Living with dignity
The pain when it strikes at full force is so shatteringly powerful that it’s hard to believe the blast is contained within my own body. There ought to be a flash of blazing light as it explodes, debris scattered around its perimeter. Yet not even my face shows a visible sign of damage beyond, I assume, a grimace.
Eventually, an MRI scan will reveal a lesion in the relevant area of my brain, but for the moment it’s up to me to report my symptoms to the triage staff at the hospital with whatever similes I can find. It’s like being burned. Flayed. Slashed. The slightest breeze against my skin is torment.
I’m told that this particular form of pain is called trigeminal neuralgia. Dr Google tells me that it’s also known as “the suicide disease” because of the high number of patients who take their lives to escape the anguish it inflicts. My real-world doctor tells me it’s the worst pain that there is. In my case, it’s a symptom of remitting-relapsing multiple sclerosis, a disease that ebbs and flows but never entirely disappears from my life. During relapses it has blurred my vision, detached limbs from my central nervous system, tumbled the world upside-down into vomit-ridden vertigo.
During remission, life is more than tolerable, if hard work. My balance and physical strength have been eroded and something always hurts if I pause to take an audit. All the same, I remain in paid employment and I share my life with a funny and resilient teenage daughter. I try not to think too much about the future and all the unpleasant possibilities it may hold.
I understand why some patients with multiple sclerosis say they want euthanasia, rather than enduring protracted physical pain, decline and dependence, to be an option. I have no trouble visualising scenarios in which I ask my health professionals to assist my suicide – in fact, I have to battle to keep such visions at bay. But if and when I reach that point, I want those who I may ask to be legally obliged to refuse me.
I do not believe it is appropriate for the state to determine that the desire to end one’s life is in some circumstances a symptom of depression to be combated and controlled and in other cases a rational decision. Advocates for the legalisation of euthanasia stress that they have no intention of making it compulsory. Since they do not plan to impose their beliefs on me, I am not entitled to impose my beliefs on them.
However, I do not believe that legalised, state-endorsed euthanasia would be an autonomous decision, either in terms of the circumstances in which it is made or in terms of its consequences for others. The social stigma attached to diseased and disabled bodies would both shape euthanasia decisions and be reinforced by them. Even those who would not themselves choose to make use of access to euthanasia would have their lives devalued by its availability to them. How “voluntary” would voluntary euthanasia be in a society that stigmatises physical impairment and dependence, and which regards ageing as decline rather than accumulation? Does a society that tells patients there is a months-long waiting list for an appointment with a pain management clinic – as I was told during my most harrowing struggle with the suicide disease – have any business legalising euthanasia under the banner of autonomous choice?
Euthanasia advocates point to opinion polls indicating very high levels of public support for their case. However, based on my own admittedly unscientific but nonetheless extensive straw-polling, I think this reflects an instinctive recoil from the horrors of drawn-out death rather than an informed and considered position. There is a widespread assumption that those opposing euthanasia do so because of their adherence to conservative religious values. The disability rights perspective is not well known. Once it is expressed, support for euthanasia becomes far less adamant.
Many of those who initially support legalised euthanasia also believe that its opponents would require doctors to preserve life at any cost. But opposition to euthanasia is not the same thing as demanding futile and painful treatment regardless of consent. Some treatments may help to extend life at the cost of adverse and unwanted side effects that may be more unpleasant than the underlying disease. To impose these side effects without consent is assault. Withdrawing treatment may hasten death, but where the intent is to improve the quality of what life remains, it’s an option that patients may justifiably choose. The same general principle applies to pain medication used to enhance life at the expense of shortening it.

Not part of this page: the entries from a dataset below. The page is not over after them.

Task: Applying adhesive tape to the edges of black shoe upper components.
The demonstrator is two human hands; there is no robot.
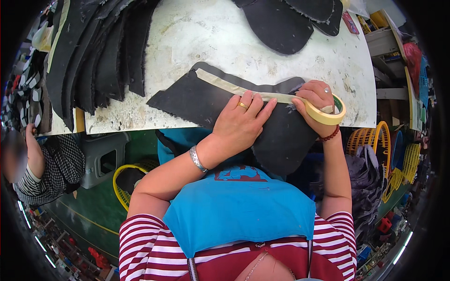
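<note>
A black curved fabric piece [197, 96] lies on the white worktable [206, 37], hanging over its near edge. A strip of beige masking tape [225, 83] runs along the piece's upper edge. My left hand [241, 122] lies flat on the fabric, fingers spread, pressing the tape down; it wears a gold ring and a silver bracelet. My right hand [318, 104] grips the roll of beige tape [328, 114] at the strip's right end, close to the table's edge.
A stack of black cut pieces [96, 51] covers the table's left side, and more black pieces [290, 21] lie at the far edge. Yellow baskets [375, 138] stand at the right, another yellow basket [123, 180] below left. A seated person [42, 164] is at the left.
</note>
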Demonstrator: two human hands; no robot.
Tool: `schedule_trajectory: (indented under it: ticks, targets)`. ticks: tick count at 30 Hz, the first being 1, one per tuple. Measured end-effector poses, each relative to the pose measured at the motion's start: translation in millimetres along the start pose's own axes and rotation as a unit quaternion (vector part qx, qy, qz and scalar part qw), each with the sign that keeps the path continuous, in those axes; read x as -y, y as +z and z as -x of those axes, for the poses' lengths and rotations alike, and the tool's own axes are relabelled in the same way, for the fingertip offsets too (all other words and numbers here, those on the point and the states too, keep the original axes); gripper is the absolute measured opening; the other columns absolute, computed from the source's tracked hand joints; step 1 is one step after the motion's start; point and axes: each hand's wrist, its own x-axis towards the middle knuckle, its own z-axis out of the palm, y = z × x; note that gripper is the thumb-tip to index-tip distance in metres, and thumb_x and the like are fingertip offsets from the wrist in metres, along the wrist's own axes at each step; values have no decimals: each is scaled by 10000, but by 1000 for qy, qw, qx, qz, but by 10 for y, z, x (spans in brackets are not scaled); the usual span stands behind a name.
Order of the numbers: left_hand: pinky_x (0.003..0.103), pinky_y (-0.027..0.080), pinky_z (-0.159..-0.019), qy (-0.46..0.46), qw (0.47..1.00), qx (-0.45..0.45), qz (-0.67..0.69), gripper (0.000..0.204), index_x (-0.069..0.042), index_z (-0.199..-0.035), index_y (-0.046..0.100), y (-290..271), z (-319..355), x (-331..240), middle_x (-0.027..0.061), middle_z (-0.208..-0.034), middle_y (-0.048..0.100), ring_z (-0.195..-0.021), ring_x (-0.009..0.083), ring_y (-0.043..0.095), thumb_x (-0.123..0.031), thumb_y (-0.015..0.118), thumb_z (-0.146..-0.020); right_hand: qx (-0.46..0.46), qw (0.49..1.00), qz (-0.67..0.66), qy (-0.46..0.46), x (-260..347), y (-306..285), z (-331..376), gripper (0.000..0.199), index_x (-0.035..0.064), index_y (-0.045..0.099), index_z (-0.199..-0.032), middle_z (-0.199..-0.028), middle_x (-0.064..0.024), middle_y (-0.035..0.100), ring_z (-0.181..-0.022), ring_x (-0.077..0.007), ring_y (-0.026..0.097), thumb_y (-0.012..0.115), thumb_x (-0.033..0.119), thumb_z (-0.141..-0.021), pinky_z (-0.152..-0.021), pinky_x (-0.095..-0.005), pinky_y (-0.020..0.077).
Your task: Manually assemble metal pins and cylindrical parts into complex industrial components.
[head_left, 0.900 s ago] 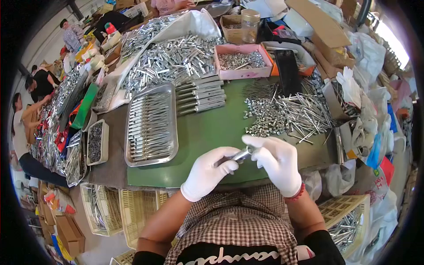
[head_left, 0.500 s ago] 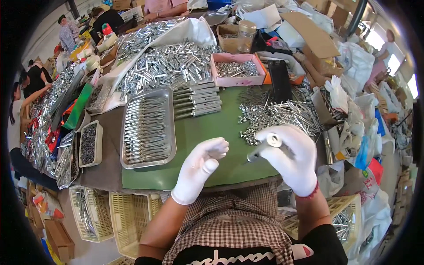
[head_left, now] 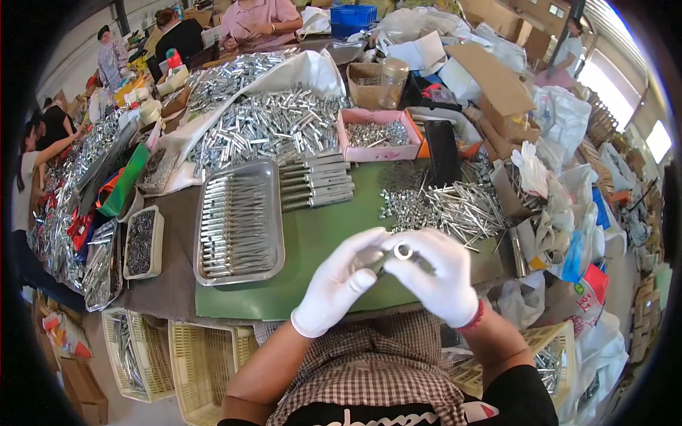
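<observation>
In my white-gloved right hand (head_left: 442, 273) is a short metal tube (head_left: 403, 250), its round open end facing up between thumb and fingers. My left hand (head_left: 344, 284), gloved too, meets it over the near part of the green mat (head_left: 312, 252). Its fingers curl round beside the tube, and a dark bit of metal shows between the hands; what the left fingers grip is hidden. Nuts (head_left: 399, 206) and loose metal rods (head_left: 469, 209) lie just beyond the right hand. Left of the hands, a metal tray (head_left: 280, 248) holds a row of metal bolts (head_left: 234, 220).
Several larger metal anchors (head_left: 320, 181) lie beside the tray. Behind are a heap of metal sleeves (head_left: 277, 121), a pink box (head_left: 380, 153) of small parts and a black phone-like slab (head_left: 442, 153). Yellow crates (head_left: 206, 376) stand below the table edge. Other people work farther back.
My right hand has moved left with the metal tube, and my left hand has moved right to meet it. The hands were apart before. The view has tilted slightly upward.
</observation>
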Motion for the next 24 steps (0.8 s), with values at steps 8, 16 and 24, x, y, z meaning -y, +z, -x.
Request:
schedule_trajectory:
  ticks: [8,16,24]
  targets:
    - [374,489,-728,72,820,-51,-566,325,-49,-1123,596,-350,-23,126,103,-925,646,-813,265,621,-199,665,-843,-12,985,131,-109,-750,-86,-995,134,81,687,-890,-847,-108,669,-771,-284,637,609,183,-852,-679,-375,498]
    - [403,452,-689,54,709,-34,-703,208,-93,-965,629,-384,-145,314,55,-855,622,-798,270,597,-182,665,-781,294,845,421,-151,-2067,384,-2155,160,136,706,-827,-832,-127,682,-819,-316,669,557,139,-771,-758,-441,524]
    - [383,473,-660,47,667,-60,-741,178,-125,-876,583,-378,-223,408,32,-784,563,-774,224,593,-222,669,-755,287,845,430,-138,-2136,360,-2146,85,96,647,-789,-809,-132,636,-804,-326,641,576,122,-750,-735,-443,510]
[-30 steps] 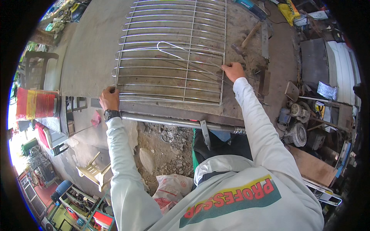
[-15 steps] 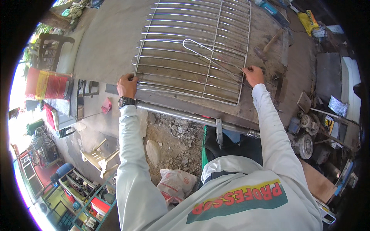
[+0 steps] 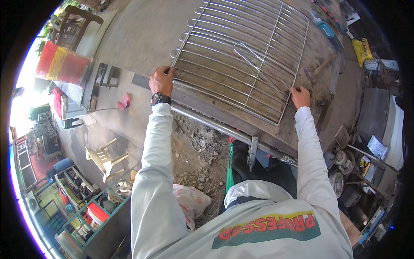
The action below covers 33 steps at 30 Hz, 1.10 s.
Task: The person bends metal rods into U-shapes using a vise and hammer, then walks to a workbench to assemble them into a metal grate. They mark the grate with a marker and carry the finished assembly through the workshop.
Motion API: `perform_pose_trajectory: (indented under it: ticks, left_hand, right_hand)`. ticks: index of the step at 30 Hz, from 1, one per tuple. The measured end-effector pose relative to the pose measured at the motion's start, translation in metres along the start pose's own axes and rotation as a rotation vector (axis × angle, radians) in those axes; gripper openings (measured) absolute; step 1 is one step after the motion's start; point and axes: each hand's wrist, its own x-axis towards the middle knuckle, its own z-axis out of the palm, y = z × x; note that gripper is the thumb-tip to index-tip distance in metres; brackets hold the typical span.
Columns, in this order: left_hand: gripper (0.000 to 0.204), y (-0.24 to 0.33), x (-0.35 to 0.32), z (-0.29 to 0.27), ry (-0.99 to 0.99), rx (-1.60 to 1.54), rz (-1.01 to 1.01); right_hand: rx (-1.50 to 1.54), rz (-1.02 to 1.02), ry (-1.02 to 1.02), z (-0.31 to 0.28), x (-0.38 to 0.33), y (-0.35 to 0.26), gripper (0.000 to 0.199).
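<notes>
Both hands shifted rightward, wire rack (image 3: 241, 56) flat on workbench (image 3: 129, 39)

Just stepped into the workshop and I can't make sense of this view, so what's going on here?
A person in a white long-sleeved shirt stands at a workbench with a metal wire rack lying flat on it. The left hand, with a dark wristwatch, grips the rack's near left corner; the right hand holds its near right corner. A bent wire piece lies on top of the rack. A hammer rests on the bench just to its right.
</notes>
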Motion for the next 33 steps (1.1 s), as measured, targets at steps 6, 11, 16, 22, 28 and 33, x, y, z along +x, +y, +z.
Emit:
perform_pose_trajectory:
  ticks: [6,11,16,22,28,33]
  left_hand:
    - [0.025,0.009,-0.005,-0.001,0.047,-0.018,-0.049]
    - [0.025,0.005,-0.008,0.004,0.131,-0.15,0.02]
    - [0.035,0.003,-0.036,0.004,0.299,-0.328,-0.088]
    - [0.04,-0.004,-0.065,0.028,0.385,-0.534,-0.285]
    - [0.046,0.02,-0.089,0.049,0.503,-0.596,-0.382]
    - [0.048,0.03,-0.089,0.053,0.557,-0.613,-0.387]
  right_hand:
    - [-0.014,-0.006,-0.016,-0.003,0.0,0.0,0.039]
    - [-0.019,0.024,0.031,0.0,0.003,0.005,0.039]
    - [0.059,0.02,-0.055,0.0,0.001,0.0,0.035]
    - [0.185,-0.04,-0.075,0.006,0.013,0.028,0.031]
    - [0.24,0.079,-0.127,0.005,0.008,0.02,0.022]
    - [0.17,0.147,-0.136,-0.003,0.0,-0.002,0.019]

Advocates of euthanasia should not assume that euthanasia would be legalised if put to a ballot. In 2012, a proposal to legalise doctor-assisted suicide in Massachusetts was narrowly defeated after a well-organised disability rights campaign under the slogan “Second Thoughts”. As disability activist Ben Mattlin wrote in The New York Times: “I can’t help wondering why we’re in such a hurry to ensure the right to die before we’ve done all we can to ensure that those of us with severe, untreatable, life-threatening conditions are given the same open-hearted welcome, the same open-minded respect and the same open-ended opportunities due everyone else.”

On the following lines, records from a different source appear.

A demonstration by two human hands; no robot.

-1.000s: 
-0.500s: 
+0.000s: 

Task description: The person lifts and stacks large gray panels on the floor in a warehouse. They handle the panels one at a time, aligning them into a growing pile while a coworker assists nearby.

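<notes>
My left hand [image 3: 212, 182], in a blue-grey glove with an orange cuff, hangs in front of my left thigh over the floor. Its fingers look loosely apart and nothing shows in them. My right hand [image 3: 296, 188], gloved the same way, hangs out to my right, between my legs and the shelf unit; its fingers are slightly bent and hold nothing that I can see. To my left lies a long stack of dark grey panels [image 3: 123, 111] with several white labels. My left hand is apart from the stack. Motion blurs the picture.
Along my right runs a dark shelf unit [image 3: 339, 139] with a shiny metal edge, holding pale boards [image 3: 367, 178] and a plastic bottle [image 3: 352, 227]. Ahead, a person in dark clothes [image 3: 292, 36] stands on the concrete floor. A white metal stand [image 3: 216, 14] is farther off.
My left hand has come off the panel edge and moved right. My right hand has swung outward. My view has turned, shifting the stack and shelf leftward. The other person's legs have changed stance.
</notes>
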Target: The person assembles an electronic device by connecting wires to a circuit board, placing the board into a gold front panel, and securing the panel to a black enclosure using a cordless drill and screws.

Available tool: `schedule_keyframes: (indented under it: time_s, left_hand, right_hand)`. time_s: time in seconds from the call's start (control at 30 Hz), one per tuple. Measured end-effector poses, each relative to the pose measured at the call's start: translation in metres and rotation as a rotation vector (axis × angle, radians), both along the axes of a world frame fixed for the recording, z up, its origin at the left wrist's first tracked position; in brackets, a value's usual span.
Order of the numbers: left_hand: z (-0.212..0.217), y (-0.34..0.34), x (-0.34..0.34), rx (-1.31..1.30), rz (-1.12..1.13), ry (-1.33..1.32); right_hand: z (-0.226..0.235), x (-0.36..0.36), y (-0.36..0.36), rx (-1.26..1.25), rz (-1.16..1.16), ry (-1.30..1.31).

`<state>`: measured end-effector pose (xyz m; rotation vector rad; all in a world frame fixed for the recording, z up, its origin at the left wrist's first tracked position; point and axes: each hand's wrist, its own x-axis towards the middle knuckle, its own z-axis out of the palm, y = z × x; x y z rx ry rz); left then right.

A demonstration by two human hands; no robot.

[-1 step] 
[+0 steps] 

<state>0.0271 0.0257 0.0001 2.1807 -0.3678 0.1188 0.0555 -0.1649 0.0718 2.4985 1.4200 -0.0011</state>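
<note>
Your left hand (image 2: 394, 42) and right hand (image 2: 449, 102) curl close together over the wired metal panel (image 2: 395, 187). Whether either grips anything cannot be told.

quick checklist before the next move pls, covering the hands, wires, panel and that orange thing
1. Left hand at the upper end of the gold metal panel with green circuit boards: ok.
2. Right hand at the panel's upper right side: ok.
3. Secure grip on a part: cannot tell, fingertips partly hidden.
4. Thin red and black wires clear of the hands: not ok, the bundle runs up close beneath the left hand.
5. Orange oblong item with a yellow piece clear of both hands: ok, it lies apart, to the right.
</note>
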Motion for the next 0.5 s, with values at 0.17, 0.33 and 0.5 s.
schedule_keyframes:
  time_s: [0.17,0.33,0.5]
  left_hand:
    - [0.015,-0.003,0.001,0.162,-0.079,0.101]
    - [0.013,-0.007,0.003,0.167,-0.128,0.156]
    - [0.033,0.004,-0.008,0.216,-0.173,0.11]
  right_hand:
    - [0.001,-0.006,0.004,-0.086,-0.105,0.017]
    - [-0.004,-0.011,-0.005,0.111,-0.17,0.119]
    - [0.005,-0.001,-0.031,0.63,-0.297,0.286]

There is certainly ample room for reform on the issues of disability and end-of-life care. More widespread use of and respect for advance-care directives would provide patients with the higher degree of control that some currently believe would only be possible through the legalisation of euthanasia. With all this in mind, I ask Australian supporters of the legalisation of euthanasia – in particular the Greens, for whom this is party policy – to follow the lead of the voters of Massachusetts and have second thoughts.